Benchmark[SELF-REPORTED] 5.9x tokens/forward pass vs. Qwen3-8B (8B model); 4x SPEED-Bench throughput on GB200 with SGLang (pending independent verification)

AvailabilityOpen weights, huggingface.co/collections/nvidia/nemotron-labs-diffusion

Autoregressive models pick tokens one by one. That’s the bottleneck. NVIDIA’s Nemotron-Labs-Diffusion, released as open weights this week, attempts a different approach: generating multiple tokens per forward pass using a diffusion-based architecture that switches inference modes depending on the task.

The model family covers three sizes, 3B, 8B, and 14B, in both base and instruct variants. What’s unusual is that all three modes (Autoregressive, Diffusion, and Self-Speculation) run on the same model weights. According to community testing documentation, the architecture changes its attention pattern at inference time to switch between modes. NVIDIA reports the Self-Speculation mode is what drives the headline throughput figure: 5.9x more tokens decoded per forward pass compared to Qwen3-8B at equivalent accuracy, per NVIDIA’s release data. The figure has been repeated across developer community sources on LinkedIn and X, though all of those sources appear to be reporting NVIDIA’s own numbers rather than running independent tests.

The catch is the hardware dependency. The highest throughput claims, approximately 4x improvement on the SPEED-Bench benchmark, are tied to SGLang integration running on GB200 or H100 hardware, per NVIDIA’s technical documentation. If your inference stack runs on A100s or older, don’t expect those numbers. The announcement doesn’t address what throughput looks like on previous-generation hardware at scale.

Disputed Claim

4x higher throughput on SPEED-Bench with SGLang on GB200

Specific claim not found in verified source content (SGLang repo snippet is navigation only; primary NVIDIA dev.to source is broken). Hardware-specific result may not generalize to A100 or older configurations.

Test on your target hardware configuration before treating this as a production baseline.

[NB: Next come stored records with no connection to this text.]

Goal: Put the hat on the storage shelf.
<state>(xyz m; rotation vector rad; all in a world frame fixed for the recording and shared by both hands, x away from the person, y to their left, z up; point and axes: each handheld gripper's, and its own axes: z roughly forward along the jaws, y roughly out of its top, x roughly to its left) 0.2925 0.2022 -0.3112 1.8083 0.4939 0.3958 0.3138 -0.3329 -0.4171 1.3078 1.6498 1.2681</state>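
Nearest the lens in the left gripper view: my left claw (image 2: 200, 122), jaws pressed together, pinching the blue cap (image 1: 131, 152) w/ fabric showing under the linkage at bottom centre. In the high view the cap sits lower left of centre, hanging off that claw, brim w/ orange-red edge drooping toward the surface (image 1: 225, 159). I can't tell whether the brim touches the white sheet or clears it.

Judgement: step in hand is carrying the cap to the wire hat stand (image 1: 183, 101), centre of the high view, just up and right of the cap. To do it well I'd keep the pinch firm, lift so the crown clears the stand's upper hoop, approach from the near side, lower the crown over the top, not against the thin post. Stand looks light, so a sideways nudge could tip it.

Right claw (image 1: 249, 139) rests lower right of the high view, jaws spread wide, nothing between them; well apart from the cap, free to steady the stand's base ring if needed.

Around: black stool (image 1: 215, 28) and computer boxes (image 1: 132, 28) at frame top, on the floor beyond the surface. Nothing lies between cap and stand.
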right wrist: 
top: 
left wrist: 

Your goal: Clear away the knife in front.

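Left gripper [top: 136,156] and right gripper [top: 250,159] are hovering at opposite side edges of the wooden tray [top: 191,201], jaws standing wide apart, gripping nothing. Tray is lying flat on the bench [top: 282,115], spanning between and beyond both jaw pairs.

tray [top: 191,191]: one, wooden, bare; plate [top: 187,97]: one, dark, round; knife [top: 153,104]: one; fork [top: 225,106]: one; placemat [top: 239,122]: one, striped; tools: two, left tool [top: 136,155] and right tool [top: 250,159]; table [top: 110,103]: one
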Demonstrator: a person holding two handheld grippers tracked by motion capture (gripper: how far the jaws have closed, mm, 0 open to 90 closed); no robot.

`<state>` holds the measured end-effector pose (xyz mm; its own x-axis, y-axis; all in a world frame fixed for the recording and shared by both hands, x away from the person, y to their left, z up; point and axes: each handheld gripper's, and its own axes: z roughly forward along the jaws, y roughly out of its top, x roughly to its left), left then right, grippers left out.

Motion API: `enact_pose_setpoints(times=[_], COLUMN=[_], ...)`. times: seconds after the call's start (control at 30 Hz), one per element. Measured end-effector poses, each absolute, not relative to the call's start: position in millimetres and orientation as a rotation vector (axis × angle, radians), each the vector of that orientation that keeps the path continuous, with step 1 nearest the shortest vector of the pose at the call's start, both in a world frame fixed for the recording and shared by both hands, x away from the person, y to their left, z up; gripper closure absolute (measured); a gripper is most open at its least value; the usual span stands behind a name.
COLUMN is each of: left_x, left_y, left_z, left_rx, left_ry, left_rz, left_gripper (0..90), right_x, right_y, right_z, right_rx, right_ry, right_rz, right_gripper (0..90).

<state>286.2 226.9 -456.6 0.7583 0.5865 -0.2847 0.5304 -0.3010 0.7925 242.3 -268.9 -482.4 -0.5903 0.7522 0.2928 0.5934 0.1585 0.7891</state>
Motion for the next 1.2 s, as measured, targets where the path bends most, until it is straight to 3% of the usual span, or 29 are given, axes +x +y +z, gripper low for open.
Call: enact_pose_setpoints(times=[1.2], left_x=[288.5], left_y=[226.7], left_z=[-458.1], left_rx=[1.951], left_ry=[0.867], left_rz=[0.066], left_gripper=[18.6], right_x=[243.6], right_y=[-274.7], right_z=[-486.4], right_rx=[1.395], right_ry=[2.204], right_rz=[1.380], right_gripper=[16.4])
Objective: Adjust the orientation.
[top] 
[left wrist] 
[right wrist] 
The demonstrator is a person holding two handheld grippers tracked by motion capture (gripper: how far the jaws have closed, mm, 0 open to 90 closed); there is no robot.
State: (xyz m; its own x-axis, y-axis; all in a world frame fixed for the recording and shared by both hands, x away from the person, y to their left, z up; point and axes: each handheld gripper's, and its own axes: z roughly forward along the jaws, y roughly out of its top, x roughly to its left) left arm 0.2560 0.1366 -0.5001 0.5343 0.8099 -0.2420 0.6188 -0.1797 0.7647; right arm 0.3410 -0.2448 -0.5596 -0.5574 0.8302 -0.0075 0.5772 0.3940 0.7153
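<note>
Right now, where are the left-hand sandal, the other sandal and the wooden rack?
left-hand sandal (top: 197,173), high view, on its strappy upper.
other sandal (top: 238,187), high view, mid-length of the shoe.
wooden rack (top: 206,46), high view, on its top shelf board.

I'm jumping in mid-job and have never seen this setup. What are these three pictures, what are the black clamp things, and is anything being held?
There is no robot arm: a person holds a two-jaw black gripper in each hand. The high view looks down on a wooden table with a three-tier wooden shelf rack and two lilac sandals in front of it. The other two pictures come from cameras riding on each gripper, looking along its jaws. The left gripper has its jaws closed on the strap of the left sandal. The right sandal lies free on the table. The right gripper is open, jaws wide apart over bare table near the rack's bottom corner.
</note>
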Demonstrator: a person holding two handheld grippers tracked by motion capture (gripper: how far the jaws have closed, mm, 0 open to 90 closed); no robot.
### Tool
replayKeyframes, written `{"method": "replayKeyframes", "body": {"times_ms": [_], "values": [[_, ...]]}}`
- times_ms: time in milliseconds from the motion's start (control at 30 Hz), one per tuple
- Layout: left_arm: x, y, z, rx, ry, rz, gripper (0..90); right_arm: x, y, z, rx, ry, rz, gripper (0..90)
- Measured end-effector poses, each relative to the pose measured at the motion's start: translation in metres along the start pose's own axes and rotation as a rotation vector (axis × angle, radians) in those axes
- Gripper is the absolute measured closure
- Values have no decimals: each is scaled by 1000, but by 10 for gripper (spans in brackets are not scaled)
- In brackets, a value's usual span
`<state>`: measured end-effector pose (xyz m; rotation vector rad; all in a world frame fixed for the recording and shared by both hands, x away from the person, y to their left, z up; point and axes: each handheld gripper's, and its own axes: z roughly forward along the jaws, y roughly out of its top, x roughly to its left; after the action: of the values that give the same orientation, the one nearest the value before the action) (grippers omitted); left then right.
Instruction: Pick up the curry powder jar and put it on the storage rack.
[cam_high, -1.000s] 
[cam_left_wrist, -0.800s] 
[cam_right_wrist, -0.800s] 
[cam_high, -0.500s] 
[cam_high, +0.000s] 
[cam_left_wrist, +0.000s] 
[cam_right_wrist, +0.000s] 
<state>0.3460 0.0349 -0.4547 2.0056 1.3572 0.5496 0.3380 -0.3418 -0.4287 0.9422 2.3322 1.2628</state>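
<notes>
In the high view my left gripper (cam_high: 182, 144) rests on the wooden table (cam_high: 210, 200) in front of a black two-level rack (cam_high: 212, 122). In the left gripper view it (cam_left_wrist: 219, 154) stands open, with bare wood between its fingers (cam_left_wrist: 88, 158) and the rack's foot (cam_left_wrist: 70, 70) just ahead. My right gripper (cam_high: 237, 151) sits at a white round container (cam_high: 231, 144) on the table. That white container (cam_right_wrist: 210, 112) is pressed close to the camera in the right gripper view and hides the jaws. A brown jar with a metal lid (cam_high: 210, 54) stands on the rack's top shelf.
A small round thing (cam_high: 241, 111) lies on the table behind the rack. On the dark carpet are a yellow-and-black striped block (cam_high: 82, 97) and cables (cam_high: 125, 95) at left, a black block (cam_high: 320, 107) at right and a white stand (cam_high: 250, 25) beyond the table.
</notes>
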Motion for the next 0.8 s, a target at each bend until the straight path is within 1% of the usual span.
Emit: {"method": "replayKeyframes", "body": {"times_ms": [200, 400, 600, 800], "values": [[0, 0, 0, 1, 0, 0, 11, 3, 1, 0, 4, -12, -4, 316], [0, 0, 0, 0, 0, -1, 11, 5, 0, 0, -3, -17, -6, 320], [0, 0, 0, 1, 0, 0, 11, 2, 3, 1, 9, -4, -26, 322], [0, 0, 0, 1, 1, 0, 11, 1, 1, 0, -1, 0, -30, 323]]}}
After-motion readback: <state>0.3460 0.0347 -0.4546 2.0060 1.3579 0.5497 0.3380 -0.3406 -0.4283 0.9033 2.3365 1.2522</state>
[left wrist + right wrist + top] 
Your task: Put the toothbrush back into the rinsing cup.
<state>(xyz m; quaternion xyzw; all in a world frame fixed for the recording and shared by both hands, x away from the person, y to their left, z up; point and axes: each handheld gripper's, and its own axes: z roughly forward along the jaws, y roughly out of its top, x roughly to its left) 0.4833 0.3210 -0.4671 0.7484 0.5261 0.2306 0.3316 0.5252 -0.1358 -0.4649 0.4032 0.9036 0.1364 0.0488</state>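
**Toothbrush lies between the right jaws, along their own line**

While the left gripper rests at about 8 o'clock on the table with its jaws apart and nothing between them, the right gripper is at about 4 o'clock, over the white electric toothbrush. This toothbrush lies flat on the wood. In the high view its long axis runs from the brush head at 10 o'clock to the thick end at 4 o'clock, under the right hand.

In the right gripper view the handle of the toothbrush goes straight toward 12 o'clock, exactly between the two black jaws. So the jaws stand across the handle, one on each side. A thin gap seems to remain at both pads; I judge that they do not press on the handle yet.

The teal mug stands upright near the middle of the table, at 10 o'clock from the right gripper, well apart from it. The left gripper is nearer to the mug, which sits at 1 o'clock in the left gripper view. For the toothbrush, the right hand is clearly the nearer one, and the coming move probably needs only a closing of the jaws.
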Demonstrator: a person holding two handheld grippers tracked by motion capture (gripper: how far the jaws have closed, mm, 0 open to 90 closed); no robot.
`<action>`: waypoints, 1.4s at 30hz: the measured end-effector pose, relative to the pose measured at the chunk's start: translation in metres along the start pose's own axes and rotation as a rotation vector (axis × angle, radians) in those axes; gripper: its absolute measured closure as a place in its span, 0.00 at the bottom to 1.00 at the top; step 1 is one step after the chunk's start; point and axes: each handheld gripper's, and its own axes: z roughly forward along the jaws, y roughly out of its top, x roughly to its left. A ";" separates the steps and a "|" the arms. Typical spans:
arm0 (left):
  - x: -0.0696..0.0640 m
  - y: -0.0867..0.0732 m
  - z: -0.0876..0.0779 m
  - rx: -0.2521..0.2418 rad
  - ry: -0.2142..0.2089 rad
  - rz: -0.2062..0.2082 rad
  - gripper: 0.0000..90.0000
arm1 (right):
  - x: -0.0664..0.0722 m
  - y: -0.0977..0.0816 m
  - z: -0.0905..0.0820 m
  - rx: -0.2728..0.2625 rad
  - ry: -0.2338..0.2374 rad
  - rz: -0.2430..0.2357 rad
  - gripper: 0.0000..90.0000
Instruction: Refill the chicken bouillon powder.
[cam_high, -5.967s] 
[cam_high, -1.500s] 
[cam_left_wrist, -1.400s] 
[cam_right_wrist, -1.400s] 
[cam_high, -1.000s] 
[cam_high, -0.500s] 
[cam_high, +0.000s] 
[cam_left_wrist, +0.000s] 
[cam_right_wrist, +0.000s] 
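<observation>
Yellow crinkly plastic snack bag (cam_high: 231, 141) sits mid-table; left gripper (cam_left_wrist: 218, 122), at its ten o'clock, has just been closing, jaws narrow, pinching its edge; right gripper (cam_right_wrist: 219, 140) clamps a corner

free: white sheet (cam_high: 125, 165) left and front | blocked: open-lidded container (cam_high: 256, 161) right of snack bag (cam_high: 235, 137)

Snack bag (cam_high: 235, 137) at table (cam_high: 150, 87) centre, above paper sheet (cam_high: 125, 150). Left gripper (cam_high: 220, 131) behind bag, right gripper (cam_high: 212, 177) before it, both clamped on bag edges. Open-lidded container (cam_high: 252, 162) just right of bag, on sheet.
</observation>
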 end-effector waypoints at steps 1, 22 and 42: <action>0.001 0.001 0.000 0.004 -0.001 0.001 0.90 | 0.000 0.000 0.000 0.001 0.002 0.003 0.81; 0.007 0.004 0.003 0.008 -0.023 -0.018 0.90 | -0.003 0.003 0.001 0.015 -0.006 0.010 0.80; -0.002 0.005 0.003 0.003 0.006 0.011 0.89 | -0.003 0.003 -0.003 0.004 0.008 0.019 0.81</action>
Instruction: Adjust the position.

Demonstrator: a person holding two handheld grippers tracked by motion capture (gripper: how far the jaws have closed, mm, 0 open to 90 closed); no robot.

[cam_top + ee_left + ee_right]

Open weights are live now. The NVIDIA Nemotron-Labs-Diffusion collection on Hugging Face is confirmed active, making this immediately testable for any team with compatible hardware. The SGLang serving framework, which NVIDIA cites for its SPEED-Bench integration, is a real, actively maintained project. Whether it delivers 4x throughput in your environment is what teams will need to test independently.

No independent evaluation lab has assessed Nemotron-Labs-Diffusion yet. The SPEED-Bench throughput claim specifically hasn’t been confirmed from verified source content beyond NVIDIA’s own release. The underlying architecture paper is cited as arXiv:2512.14067 (Efficient-DLM), though that paper’s classification as vendor-authored versus independent research hasn’t been confirmed.

This isn’t the first time inference efficiency has driven a major open-weights release. NVIDIA’s move follows a pattern visible across the past two quarters: inference costs are under significant competitive pressure, and architectural differentiation (not just scale) is how vendors are competing. Diffusion LMs are one proposed path out of the autoregressive speed ceiling. Speculative decoding is another. The architectures are multiplying faster than practitioners can benchmark them.

Unanswered Questions

What's the throughput delta on A100 vs. GB200, the announcement only documents GB200 performance
Does accuracy hold across the 5.9x throughput gain at longer context lengths (>16K tokens)?
What's the token cost comparison vs. Qwen3-8B at volume when factoring in hardware requirements?

What to watch

the first independent benchmark run on publicly available hardware. Community test results on A100 and H100 configurations, not GB200 showcase numbers, will reveal whether the throughput claims hold outside NVIDIA’s optimal conditions. Watch for Epoch AI or LMSYS coverage in the next two to four weeks.

Wait for independent benchmarks before migrating any production inference pipeline. The open weights are worth downloading and testing today, but the 5.9x claim is vendor-reported and the 4x SGLang figure requires confirmation on your specific hardware. Run your own latency and throughput tests at your target context length before committing to an infrastructure shift.